D-Day, also known as the invasion of Normandy, saw 24,000 American, British, and Canadian troops storm the beaches of German-occupied France on June 6, 1944, turning the tide of the Second World War. 

Side by side images of the same man at different stages of his life. On the left, a black and white portrait of a young man in a military uniform. On the right, an elderly gentleman in a suit, sporting a poppy and several medals on his chest.
Pte. Dan MacArthur was infantryman in the 48 Highlanders, 1st Canadian Division, of the Canadian Forces, in Italy during the Second World War. He died in 2008 at the age of 85. (Submitted by Peter MacArthur)

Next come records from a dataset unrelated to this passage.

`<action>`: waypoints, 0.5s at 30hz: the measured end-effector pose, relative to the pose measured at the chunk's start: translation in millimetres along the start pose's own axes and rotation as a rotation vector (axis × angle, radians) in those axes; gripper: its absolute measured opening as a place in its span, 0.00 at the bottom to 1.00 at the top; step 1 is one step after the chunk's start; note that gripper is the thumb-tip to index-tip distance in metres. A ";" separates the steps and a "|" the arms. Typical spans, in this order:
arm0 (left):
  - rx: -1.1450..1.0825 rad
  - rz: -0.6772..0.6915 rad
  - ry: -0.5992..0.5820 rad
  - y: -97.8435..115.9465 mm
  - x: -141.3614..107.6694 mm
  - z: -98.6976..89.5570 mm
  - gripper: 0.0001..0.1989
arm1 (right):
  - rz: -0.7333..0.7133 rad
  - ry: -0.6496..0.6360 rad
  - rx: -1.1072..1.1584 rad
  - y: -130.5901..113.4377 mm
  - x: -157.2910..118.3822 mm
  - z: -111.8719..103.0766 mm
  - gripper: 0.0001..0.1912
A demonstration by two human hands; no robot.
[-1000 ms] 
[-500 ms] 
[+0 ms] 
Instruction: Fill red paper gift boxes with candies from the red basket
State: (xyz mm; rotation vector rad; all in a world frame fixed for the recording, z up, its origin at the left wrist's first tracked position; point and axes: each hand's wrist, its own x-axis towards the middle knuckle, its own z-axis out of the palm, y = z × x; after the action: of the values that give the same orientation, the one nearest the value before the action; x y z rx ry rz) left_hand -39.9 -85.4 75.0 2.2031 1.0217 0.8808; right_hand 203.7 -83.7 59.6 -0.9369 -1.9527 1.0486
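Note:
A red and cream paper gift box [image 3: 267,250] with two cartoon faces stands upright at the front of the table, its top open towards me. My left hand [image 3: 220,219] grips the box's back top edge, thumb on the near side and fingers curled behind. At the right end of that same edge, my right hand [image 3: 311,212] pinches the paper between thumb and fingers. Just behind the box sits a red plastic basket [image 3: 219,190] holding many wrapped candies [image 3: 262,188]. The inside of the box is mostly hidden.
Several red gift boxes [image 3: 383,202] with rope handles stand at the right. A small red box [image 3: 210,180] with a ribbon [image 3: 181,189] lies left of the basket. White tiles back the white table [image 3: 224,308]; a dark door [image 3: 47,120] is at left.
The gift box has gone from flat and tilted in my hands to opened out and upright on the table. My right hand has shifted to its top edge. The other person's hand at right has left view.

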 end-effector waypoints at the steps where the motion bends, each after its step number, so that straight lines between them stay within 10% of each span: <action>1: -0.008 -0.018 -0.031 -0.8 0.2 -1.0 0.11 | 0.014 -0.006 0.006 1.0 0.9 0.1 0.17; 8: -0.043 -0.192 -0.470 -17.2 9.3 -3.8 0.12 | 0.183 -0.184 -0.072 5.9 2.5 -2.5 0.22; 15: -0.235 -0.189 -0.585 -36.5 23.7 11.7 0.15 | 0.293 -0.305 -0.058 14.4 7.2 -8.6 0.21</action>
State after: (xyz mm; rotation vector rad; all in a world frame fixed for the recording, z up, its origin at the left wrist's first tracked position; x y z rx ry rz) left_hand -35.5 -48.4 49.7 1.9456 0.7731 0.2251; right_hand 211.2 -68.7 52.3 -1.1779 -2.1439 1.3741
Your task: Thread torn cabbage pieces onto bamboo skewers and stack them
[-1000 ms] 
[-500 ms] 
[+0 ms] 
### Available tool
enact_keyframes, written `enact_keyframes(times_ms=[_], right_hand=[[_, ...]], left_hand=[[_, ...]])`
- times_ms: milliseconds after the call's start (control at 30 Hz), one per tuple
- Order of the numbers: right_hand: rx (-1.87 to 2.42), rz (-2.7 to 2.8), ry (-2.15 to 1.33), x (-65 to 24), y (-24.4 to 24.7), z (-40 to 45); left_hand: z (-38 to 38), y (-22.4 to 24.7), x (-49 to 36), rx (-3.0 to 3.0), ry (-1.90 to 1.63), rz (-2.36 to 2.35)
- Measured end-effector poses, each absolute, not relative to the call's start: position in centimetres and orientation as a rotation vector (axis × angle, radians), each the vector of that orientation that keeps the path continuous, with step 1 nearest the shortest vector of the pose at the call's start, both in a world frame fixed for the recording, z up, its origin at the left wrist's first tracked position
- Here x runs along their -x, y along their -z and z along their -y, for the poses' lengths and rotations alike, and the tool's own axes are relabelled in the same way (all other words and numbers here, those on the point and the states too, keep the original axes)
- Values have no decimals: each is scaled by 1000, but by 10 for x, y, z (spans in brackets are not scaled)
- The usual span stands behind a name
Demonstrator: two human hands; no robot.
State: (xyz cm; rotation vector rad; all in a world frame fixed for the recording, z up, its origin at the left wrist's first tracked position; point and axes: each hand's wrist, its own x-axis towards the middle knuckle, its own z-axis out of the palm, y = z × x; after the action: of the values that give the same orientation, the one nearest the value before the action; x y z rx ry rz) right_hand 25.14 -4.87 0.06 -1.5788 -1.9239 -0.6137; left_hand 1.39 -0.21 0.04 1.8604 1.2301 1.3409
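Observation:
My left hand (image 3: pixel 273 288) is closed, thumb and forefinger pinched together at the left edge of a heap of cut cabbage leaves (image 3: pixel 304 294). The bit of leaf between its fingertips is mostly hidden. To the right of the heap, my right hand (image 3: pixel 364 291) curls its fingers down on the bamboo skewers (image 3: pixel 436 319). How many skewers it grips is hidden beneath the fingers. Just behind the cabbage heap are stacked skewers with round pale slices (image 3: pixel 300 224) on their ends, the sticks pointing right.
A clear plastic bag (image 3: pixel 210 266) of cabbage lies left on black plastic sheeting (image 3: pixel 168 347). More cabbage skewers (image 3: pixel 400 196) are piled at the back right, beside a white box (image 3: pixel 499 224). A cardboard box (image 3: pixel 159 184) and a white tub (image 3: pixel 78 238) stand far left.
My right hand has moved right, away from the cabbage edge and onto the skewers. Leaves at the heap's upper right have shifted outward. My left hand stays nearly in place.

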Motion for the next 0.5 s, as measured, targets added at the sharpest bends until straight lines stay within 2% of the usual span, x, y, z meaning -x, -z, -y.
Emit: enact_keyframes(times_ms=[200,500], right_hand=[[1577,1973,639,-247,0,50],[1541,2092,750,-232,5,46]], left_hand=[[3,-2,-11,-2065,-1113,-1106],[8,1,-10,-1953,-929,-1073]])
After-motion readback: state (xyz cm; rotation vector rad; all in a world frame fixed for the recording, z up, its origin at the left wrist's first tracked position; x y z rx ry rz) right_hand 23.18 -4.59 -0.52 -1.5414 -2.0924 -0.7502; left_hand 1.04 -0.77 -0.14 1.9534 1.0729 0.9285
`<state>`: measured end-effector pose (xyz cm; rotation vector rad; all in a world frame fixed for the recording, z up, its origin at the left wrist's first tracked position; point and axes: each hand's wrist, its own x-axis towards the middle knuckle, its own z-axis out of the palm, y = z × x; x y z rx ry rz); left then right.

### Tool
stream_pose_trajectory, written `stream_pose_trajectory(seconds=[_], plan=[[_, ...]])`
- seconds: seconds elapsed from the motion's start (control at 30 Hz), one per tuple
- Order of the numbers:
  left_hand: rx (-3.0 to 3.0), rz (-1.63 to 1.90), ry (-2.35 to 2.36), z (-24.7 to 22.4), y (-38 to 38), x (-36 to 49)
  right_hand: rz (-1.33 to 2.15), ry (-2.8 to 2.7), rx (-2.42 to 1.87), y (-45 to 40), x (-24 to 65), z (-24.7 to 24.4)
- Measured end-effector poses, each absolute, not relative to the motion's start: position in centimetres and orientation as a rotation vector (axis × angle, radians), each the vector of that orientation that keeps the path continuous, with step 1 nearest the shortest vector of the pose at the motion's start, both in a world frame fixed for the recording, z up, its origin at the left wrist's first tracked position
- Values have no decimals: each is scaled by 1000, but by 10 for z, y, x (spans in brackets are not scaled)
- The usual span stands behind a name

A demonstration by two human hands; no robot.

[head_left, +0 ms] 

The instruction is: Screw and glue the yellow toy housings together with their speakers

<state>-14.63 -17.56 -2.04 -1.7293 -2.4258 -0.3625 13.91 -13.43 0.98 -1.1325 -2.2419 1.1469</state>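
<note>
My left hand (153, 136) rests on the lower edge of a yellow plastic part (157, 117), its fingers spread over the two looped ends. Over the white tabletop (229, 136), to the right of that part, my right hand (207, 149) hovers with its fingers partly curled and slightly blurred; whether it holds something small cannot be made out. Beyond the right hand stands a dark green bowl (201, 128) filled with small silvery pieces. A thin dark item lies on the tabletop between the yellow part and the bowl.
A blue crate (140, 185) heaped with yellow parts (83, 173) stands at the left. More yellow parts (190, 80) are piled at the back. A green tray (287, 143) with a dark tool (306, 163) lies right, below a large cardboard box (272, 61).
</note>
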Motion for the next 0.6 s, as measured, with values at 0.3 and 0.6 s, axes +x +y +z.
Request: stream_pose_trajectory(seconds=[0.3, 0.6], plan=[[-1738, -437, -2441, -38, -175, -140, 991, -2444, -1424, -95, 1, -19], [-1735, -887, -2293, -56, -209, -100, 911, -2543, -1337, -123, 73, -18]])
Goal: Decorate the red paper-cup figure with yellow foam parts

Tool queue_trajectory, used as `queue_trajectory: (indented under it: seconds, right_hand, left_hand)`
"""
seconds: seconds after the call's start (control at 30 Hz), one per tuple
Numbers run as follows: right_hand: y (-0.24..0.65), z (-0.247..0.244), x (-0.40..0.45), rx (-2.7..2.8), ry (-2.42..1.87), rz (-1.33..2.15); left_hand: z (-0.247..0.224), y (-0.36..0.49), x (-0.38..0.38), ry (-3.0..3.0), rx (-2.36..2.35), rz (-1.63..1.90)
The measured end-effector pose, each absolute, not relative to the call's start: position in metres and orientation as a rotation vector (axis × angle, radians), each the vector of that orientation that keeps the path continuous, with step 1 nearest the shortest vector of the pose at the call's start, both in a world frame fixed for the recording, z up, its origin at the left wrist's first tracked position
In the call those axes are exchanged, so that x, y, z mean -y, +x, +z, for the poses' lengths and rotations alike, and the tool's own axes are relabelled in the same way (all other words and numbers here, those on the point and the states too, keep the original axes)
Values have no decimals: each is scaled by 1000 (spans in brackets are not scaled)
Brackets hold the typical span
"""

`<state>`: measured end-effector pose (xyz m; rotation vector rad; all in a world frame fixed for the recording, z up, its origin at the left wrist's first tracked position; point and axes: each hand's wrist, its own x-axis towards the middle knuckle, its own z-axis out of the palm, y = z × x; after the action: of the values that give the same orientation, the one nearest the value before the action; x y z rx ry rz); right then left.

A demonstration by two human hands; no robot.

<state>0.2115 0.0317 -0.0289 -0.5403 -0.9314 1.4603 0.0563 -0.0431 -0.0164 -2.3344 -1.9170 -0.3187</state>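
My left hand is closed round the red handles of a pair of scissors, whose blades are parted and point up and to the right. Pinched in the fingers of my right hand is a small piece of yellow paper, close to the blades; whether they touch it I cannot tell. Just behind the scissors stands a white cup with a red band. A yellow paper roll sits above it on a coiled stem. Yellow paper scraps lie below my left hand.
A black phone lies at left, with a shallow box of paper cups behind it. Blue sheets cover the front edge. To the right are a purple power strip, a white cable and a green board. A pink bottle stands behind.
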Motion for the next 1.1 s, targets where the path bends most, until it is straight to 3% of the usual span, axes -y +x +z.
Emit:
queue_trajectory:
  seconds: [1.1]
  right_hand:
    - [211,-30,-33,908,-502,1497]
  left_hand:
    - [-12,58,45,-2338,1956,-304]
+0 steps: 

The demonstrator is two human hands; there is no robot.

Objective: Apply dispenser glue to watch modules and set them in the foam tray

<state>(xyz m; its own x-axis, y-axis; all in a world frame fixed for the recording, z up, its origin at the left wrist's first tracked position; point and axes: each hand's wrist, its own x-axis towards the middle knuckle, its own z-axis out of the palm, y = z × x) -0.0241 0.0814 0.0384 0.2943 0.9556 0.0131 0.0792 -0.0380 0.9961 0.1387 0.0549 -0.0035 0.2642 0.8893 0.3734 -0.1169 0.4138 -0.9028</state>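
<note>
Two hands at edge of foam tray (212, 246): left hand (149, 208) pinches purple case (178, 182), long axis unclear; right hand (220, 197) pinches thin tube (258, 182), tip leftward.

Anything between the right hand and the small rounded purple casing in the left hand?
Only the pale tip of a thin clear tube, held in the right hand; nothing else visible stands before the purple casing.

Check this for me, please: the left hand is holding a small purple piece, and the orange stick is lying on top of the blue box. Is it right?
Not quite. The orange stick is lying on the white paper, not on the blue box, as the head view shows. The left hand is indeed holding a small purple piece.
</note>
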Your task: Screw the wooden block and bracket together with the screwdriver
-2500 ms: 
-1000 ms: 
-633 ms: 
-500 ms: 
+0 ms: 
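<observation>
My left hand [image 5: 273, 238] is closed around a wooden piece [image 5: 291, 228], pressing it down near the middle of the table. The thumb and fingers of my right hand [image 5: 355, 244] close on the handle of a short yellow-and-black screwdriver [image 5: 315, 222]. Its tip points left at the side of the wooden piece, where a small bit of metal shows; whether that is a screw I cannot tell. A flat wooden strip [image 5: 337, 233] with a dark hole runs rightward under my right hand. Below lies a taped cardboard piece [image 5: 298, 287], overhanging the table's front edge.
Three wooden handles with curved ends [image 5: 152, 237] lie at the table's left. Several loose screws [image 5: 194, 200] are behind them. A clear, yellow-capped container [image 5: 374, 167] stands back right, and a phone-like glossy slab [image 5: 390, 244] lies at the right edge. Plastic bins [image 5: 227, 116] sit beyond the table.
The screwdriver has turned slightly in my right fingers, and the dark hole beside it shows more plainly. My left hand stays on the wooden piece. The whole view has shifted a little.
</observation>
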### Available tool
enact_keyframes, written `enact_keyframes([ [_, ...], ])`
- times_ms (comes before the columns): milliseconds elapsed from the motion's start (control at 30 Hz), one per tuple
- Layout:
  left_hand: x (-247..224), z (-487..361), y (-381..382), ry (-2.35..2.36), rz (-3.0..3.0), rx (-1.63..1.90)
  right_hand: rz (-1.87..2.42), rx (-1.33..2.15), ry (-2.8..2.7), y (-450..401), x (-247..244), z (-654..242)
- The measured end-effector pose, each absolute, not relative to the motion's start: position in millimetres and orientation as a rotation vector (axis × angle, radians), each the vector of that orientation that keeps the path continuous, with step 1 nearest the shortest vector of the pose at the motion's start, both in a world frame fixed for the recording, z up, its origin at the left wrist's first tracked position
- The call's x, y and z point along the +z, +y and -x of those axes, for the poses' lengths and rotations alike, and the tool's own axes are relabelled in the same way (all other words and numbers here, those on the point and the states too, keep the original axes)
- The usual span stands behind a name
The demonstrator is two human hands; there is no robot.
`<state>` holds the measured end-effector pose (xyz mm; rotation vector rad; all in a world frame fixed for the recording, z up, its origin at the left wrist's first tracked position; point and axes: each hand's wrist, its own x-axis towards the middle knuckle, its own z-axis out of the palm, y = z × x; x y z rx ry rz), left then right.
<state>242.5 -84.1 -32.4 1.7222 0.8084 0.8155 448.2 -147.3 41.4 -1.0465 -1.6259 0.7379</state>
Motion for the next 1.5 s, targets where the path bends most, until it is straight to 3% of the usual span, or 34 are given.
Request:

For Peck, D-Day is deeply personal. His father, Lt.-Cdr. Robert A. Peck, was there.

“As a young boy, together with my brother, I have vivid memories of walking Juno Beach with my father, who had very vivid memories of that day,” he said. “We returned again when I was a teenager, where I had a greater understanding of the historic impact of D-Day.”

His father kept many of his darkest memories to himself, he said. 

“But I think the message that he always imparted to us was the bravery of his comrades, the sense of common purpose and the importance of memory,” he said.

“He really wanted us to always remember those who never came back. We were fortunate, of course, that our father returned, but so many never did.”

Side by side images of flat gravestones in the grass, each with a small Canadian flag planted next to it.
Graves for Lt.-Cmdr. Robert A. Peck and Pte. James Drennan (Dan) MacArthur at the National Field of Honour in Montreal. (Submitted by Robert Peck)

MacArthur’s father, Pte. Dan MacArthur, was an infantryman in the 48 Highlanders, 1st Canadian Division, who served in Italy. He was wounded at the age of 20, and transferred to the Netherlands in early 1945, where he was a front-line medic.

He contracted tuberculosis during the war, and spent two years in hospital after it ended.

“There was a lot of damage to these young fellows. They lost their friends, many colleagues. He told me of nightmares he was still having in his 80s before he passed away,” MacArthur said.

Still, he says his father and his comrades always believed that, in the end, defeating the Nazis was “worth the cost.”

That, the diplomats say, is why the Field of Honour should get the highest possible standard of care. 

“It would honour the sacrifice, the memory, of all of those who served Canada and defended our freedom,” Peck said.